* TASK DESCRIPTION
For this exercise, the reply is the listing below, reproduced exactly.

* INFORMATION SUPPLIED

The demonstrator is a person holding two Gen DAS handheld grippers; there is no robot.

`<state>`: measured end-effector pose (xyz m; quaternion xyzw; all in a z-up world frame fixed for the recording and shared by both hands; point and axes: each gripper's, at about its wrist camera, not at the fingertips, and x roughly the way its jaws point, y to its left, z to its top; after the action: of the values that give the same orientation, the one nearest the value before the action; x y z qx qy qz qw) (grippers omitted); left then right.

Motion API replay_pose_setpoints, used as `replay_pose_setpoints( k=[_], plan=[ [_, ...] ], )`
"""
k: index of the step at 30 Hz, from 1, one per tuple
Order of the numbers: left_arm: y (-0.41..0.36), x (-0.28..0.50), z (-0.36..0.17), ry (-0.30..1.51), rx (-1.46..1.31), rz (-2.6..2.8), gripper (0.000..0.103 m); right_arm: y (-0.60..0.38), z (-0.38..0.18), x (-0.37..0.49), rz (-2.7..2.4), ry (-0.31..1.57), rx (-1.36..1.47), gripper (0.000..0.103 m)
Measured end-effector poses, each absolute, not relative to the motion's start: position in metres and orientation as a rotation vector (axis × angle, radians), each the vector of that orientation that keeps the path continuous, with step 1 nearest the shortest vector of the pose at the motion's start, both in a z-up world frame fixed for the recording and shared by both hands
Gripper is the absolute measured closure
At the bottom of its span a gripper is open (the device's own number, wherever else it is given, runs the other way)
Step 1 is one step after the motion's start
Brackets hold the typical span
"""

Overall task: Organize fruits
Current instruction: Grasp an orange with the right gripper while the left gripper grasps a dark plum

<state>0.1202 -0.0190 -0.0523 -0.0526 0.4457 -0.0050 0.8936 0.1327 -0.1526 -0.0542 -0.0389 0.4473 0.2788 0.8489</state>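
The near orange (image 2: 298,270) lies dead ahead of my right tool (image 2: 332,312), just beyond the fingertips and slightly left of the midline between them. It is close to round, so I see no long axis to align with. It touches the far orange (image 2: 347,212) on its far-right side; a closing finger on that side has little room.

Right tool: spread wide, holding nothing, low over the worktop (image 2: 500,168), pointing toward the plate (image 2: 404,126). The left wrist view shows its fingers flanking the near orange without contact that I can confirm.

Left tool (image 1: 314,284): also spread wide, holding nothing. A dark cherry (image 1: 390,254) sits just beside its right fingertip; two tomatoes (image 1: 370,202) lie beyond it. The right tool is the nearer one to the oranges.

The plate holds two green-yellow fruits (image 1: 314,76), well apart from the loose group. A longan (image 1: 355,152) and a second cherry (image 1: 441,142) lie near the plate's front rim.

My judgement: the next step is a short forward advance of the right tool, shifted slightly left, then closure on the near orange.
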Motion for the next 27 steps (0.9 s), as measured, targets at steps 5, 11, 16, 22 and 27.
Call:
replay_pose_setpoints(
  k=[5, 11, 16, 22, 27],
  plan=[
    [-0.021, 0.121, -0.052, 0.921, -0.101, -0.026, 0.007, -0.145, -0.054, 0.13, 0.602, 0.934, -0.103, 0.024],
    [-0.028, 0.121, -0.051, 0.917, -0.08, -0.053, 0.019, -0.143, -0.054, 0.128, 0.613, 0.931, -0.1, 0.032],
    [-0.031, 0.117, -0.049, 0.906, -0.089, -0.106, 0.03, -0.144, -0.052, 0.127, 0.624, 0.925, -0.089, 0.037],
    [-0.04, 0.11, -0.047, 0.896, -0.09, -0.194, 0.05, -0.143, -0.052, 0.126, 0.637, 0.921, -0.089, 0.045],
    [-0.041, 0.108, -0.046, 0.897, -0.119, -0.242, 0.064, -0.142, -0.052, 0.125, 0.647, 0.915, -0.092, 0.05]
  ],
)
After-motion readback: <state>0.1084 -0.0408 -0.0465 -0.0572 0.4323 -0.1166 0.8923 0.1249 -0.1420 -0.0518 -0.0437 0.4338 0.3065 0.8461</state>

* EXERCISE OUTPUT
The demonstrator is a person holding two Gen DAS handheld grippers; there is no robot.

`<state>`: measured end-effector pose (xyz m; quaternion xyzw; all in a z-up world frame fixed for the recording and shared by both hands; point and axes: each gripper's, at about its wrist camera, not at the fingertips, and x roughly the way its jaws point, y to its left, z to its top; after the action: of the values that give the same orientation, the one nearest the value before the action; x y z qx qy qz qw) (grippers omitted); left then right.

Motion API replay_pose_setpoints, used as `replay_pose_setpoints( k=[_], plan=[ [_, ...] ], )`
"""
k: index of the step at 30 Hz, from 1, one per tuple
Order of the numbers: left_arm: y (-0.41..0.36), x (-0.28..0.50), z (-0.36..0.17), ry (-0.30..1.51), rx (-1.46..1.31), rz (-2.6..2.8), gripper (0.000..0.103 m); right_arm: y (-0.60..0.38), z (-0.38..0.18), x (-0.37..0.49), rz (-2.7..2.4), ry (-0.31..1.57), rx (-1.36..1.47), gripper (0.000..0.103 m)
Measured end-effector poses, each absolute, not relative to the motion's start: position in metres and orientation as a rotation vector (axis × angle, radians), each the vector of that orientation that keeps the path continuous, with step 1 nearest the shortest vector of the pose at the motion's start, both in a z-up world frame fixed for the recording and shared by both hands
Gripper is the absolute measured closure
At the bottom of its span a gripper is open (the device's own number, wherever else it is given, runs the other way)
Step 1 is one step after the motion's start
Brackets hold the typical span
"""

Overall task: Organize fruits
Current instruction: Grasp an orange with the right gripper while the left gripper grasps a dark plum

<state>0.1202 -0.0190 -0.0523 -0.0526 0.4457 -0.0050 0.8936 0.1327 -0.1526 -0.0542 -0.0389 0.4473 0.2788 0.8489</state>
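The near orange (image 2: 298,270) lies dead ahead of my right tool (image 2: 332,312), just beyond the fingertips and slightly left of the midline between them. It is close to round, so I see no long axis to align with. It touches the far orange (image 2: 347,212) on its far-right side; a closing finger on that side has little room.

Right tool: spread wide, holding nothing, low over the worktop (image 2: 500,168), pointing toward the plate (image 2: 404,126). The left wrist view shows its fingers flanking the near orange without contact that I can confirm.

Left tool (image 1: 314,284): also spread wide, holding nothing. A dark cherry (image 1: 390,254) sits just beside its right fingertip; two tomatoes (image 1: 370,202) lie beyond it. The right tool is the nearer one to the oranges.

The plate holds two green-yellow fruits (image 1: 314,76), well apart from the loose group. A longan (image 1: 355,152) and a second cherry (image 1: 441,142) lie near the plate's front rim.

My judgement: the next step is a short forward advance of the right tool, shifted slightly left, then closure on the near orange.
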Motion for the next 27 steps (0.9 s), as measured, targets at steps 5, 11, 16, 22 and 27.
Call:
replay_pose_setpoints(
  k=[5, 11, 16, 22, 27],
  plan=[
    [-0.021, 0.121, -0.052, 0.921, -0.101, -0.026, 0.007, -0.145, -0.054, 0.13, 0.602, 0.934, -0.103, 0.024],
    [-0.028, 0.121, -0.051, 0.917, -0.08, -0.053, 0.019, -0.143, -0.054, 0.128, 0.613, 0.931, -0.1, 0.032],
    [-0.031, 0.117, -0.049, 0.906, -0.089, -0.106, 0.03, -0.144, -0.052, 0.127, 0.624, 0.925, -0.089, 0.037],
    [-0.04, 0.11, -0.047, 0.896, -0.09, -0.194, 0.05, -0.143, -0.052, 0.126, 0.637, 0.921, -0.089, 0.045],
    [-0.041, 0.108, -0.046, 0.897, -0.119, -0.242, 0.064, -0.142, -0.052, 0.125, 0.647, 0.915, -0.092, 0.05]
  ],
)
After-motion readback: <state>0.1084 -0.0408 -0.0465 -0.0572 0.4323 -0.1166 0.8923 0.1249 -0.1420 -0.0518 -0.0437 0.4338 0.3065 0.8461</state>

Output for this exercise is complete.